• Exercise objective: Extract from the entries below, exactly as given, only the lines from the line containing "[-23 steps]" to the line containing "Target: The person", both lines included.

• Raw data:
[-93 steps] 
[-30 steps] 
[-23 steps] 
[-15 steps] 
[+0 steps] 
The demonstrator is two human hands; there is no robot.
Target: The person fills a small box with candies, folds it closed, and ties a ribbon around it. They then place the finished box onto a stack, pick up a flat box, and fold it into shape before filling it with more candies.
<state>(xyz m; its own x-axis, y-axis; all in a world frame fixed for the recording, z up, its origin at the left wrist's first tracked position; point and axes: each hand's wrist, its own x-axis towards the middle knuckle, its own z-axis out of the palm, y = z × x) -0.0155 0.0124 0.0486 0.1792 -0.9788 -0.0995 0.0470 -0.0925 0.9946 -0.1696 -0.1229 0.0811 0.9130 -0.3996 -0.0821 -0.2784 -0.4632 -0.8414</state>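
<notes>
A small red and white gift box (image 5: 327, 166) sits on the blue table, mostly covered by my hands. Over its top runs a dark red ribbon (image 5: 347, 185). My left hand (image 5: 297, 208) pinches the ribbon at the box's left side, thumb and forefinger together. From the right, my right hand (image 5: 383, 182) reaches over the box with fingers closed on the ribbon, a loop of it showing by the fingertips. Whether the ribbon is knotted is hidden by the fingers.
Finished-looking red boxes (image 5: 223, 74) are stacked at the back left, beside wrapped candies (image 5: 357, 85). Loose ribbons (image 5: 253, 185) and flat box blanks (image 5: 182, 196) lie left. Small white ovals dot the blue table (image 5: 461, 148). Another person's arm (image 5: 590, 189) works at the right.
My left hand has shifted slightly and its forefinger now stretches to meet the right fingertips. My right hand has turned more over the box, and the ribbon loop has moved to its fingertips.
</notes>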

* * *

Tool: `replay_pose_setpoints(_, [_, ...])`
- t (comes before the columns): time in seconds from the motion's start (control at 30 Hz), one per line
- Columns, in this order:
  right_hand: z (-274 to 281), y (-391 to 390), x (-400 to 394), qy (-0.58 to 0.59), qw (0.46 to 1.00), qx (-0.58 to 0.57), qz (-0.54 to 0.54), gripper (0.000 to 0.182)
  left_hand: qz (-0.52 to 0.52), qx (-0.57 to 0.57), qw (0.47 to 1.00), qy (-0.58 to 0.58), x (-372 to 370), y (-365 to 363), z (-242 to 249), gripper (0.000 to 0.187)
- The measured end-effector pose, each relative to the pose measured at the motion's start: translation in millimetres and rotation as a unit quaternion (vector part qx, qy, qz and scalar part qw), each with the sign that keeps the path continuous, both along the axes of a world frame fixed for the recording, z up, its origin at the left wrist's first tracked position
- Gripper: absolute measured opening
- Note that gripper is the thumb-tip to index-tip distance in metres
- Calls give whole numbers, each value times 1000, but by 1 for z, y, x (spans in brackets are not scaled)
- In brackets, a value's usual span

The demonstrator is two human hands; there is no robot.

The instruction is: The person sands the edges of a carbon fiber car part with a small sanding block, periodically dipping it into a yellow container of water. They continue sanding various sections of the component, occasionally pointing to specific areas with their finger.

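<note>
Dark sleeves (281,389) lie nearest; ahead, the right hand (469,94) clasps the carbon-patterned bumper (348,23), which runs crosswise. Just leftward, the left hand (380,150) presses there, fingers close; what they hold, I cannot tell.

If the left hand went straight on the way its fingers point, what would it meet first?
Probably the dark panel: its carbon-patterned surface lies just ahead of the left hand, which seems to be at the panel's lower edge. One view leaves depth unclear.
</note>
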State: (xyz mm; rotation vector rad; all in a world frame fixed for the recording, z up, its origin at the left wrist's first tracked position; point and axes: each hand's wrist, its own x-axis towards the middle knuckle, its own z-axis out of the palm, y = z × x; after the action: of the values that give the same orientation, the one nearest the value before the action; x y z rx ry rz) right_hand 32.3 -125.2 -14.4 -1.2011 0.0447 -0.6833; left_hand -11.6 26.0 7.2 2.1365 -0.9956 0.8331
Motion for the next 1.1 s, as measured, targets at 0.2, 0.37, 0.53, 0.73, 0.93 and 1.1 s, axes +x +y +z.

• Reply to the exercise:
[-23 steps] 
[-15 steps] 
[+0 steps] 
The demonstrator is two human hands; there is no robot.
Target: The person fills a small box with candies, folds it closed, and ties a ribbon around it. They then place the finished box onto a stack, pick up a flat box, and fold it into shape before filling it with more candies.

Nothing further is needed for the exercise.